TASK DIRECTIONS | From the entries that follow, copy exactly the lines beginning at the line holding "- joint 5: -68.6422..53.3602" and continuing through the line holding "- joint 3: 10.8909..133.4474".

[Data entries]
▶
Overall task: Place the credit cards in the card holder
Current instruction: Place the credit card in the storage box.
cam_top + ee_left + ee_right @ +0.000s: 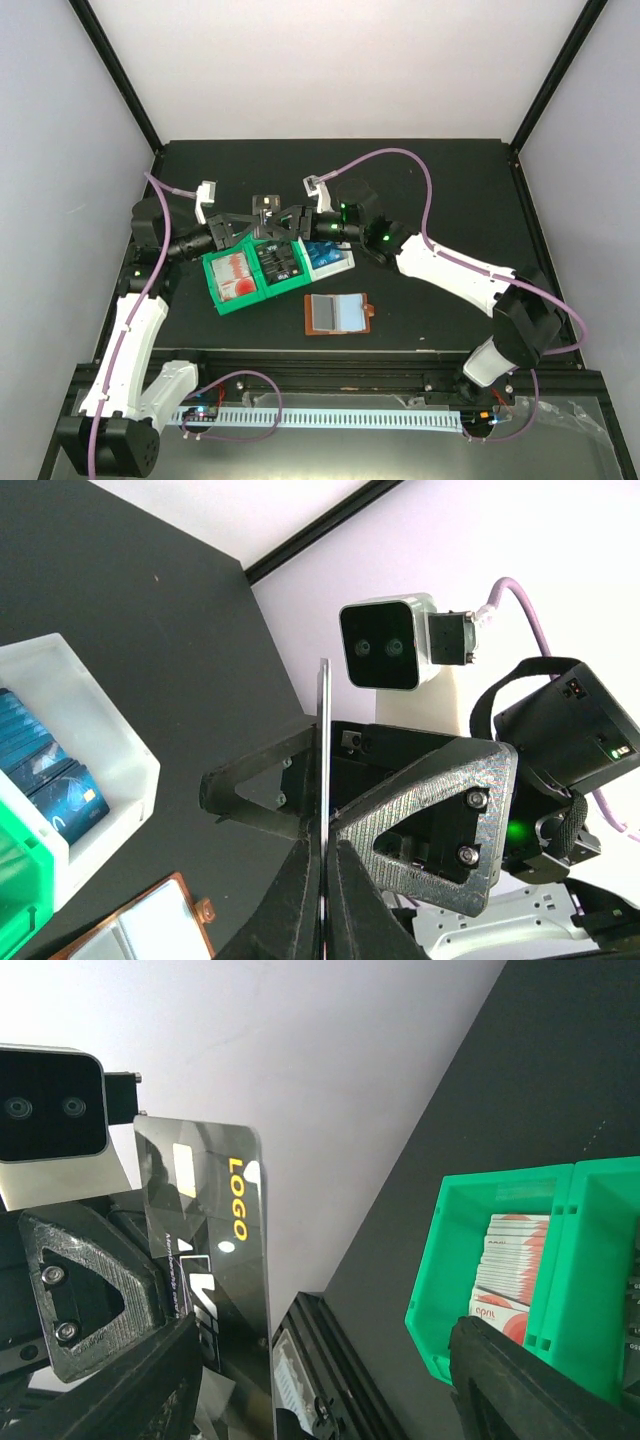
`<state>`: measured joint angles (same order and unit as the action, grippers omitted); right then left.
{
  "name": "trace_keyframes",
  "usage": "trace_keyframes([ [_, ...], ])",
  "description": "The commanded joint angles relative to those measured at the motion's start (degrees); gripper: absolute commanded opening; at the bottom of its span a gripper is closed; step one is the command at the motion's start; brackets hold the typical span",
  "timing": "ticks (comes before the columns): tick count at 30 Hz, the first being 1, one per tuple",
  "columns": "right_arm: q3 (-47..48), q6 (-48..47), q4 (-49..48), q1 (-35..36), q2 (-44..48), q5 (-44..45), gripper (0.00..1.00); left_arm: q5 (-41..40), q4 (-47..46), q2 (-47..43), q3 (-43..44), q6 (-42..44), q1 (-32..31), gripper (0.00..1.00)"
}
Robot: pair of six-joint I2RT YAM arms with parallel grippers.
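On the desk (430,200), closest to the arms, the card holder (337,314) lies open and flat with its clear pockets facing up. Just behind it sits a green bin (222,305) with red-and-white cards (510,1270) in one part. A white bin (110,730) holding blue cards (60,790) sits right beside it. Above the bins the two hands meet. The left hand (323,865) is pinched tight on a black card (205,1250), held up in the air. The right hand (320,1380) has its fingers wide apart, one on each side of that card.
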<state>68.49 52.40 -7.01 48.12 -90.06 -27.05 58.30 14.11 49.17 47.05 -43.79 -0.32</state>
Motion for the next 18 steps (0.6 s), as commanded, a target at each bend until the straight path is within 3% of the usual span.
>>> trace_keyframes([
  [1, 0.9, -1.5, 1.1, -0.1, 1.5, 0.5, 0.68, 3.2, -2.3, -0.8, 1.4, -1.7, 0.5, 0.02],
  [4, 1.8, 0.1, -1.7, -0.1, 0.5, -3.8, 0.62, 4.6, -3.9, -1.3, 1.5, -3.7, 0.5, 0.02],
  [9, 0.8, 6.7, -11.6, -0.3, -0.7, -10.1, 0.45, 6.2, -7.2, -2.5, 1.5, -7.6, 0.5, 0.01],
  [12, -1.3, 11.6, -19.3, -0.8, -0.6, -11.8, 0.25, 6.7, -7.8, -2.9, 1.6, -8.6, 0.5, 0.02],
  [15, -2.9, 15.1, -24.1, -1.6, -0.4, -12.9, 0.08, 6.7, -7.8, -3.4, 1.6, -8.9, 0.6, 0.08],
  [18, -3.5, 16.2, -25.5, -2.4, 0.5, -13.6, 0.05, 6.4, -7.5, -3.8, 1.6, -8.6, 0.9, 0.14],
])
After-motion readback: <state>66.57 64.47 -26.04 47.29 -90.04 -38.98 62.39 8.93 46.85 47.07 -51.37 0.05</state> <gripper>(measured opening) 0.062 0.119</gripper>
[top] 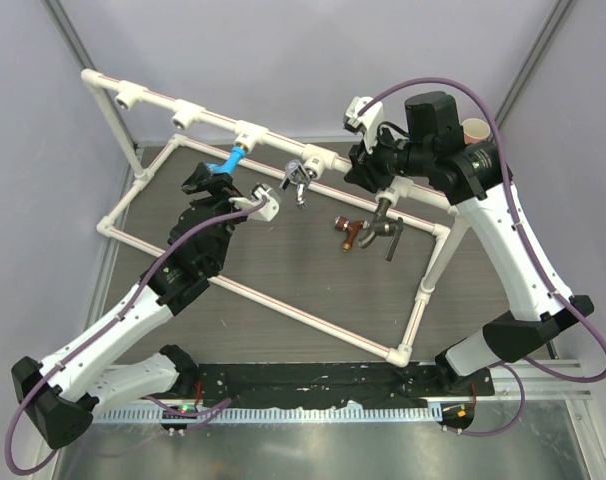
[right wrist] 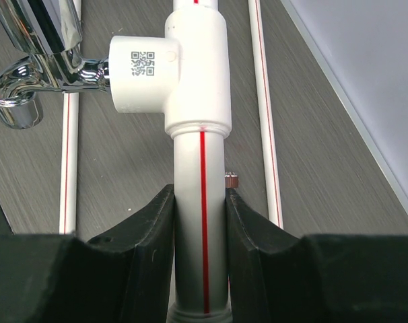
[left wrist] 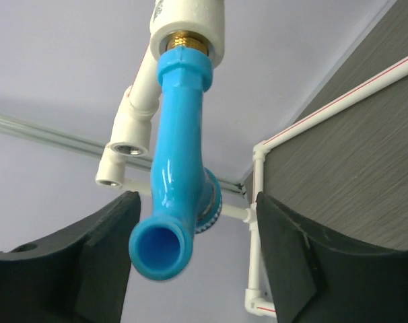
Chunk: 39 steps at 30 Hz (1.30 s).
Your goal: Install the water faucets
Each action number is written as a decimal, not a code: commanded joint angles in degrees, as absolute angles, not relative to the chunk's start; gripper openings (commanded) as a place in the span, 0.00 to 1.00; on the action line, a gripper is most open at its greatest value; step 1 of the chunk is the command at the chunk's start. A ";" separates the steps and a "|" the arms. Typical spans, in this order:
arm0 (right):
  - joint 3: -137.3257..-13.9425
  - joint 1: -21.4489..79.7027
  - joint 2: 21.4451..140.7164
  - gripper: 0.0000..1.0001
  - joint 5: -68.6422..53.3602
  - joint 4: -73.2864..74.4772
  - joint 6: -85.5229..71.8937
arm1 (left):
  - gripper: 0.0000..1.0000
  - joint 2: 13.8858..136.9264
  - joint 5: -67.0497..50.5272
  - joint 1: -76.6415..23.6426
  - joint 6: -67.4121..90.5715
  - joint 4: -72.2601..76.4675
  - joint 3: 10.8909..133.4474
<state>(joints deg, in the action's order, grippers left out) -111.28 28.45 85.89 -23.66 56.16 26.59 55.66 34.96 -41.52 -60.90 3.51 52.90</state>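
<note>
From above, the blue faucet (top: 229,161) and the silver faucet (top: 297,182) hang from neighbouring sockets of the white pipe frame (top: 213,118). The copper faucet (top: 348,232) and the dark grey faucet (top: 385,222) lie just beside each other on the table (top: 283,255). The left wrist view shows the left gripper (top: 205,183) with its jaws apart, one finger (left wrist: 89,262) on either side of the blue faucet's spout — a gap both ways. The right wrist view shows the right gripper (top: 366,165) clamped on the white pipe frame just below the tee (right wrist: 190,67) carrying the silver faucet.
</note>
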 commanded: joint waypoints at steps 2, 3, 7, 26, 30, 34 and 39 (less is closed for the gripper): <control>-111.09 29.00 86.66 0.01 -24.17 54.40 22.33 | 0.87 51.86 33.32 -42.54 -52.76 -1.22 54.22; -111.18 29.00 86.66 0.01 -24.17 54.40 22.41 | 0.94 51.07 32.79 -42.54 -46.12 -3.41 54.84; -111.09 29.00 86.66 0.01 -24.08 54.49 22.41 | 1.00 46.33 29.27 -42.36 -29.66 -9.92 59.05; -110.92 29.00 87.10 0.01 -24.17 54.49 22.59 | 1.00 37.97 32.88 -32.61 47.33 -21.80 64.51; -110.83 29.00 87.01 0.01 -24.26 54.40 22.68 | 1.00 40.16 28.31 -29.28 58.40 -18.55 62.33; -110.66 29.00 86.75 0.01 -24.08 54.40 22.85 | 0.98 42.09 21.81 -23.48 67.84 -14.42 58.46; -110.57 29.00 86.66 0.01 -23.99 54.32 22.94 | 0.96 43.59 18.81 -21.36 72.86 -8.36 54.94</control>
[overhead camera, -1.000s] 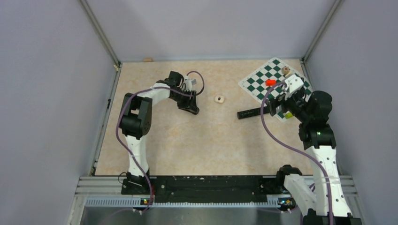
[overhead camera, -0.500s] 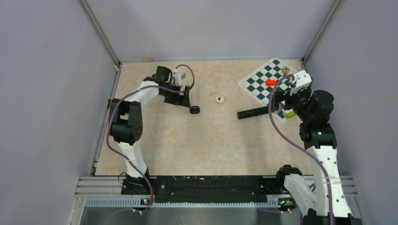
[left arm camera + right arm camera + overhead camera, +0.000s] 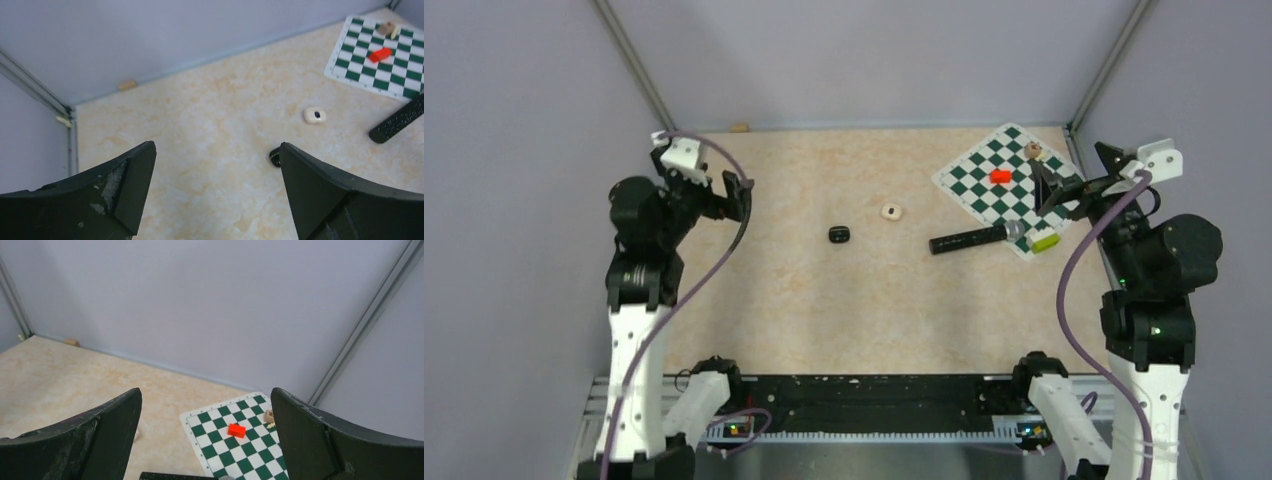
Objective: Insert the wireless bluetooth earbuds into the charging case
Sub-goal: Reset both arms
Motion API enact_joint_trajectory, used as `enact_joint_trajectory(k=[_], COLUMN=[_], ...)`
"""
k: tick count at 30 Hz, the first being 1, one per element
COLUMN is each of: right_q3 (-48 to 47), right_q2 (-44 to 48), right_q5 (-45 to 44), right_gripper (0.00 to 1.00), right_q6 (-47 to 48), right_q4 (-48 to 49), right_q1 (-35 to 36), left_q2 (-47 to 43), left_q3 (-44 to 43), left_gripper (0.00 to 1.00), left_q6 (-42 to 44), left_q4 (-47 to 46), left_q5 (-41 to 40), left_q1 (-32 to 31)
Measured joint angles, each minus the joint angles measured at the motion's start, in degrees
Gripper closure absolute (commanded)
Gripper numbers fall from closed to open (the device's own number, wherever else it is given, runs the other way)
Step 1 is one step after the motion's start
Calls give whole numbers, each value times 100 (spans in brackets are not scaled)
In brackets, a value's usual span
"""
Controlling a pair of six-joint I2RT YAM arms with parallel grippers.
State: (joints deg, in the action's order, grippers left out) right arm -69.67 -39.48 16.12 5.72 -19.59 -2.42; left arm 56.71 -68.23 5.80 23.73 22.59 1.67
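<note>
The charging case [image 3: 839,235] is a small glossy black box lying alone on the beige table, near the middle. In the left wrist view the charging case [image 3: 274,156] peeks out from behind one finger. The earbuds show in no view. My left gripper [image 3: 736,195] hangs open at the far left, well away from the case, and the left wrist view shows this gripper [image 3: 216,147] holding nothing. My right gripper [image 3: 1072,170] is raised over the right edge of the chessboard; seen from its own wrist, the right gripper [image 3: 205,392] is open with nothing in it.
A cream lump [image 3: 891,211] lies right of the case. A long black cylinder [image 3: 969,239] rests against the green-and-white chessboard [image 3: 984,160], which carries a red block [image 3: 1000,176] and a yellow-green piece [image 3: 1045,241]. Grey walls close in three sides.
My left gripper has opened, left the case on the table and drawn back to the far left. My right arm has risen and pulled back to the right.
</note>
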Motion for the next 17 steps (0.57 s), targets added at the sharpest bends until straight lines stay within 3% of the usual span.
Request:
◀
SOLVED PROBLEM |
  - joint 5: -68.6422..53.3602
  - joint 4: -73.2864..74.4772
  - joint 6: -85.5229..71.8937
arm1 (left):
  - gripper: 0.0000..1.0000
  - joint 2: 13.8858..136.9264
  - joint 5: -67.0497..50.5272
  - joint 1: -76.6415..23.6426
  - joint 6: -67.4121..90.5715
  - joint 4: -72.2601..76.4675
  - joint 3: 10.8909..133.4474

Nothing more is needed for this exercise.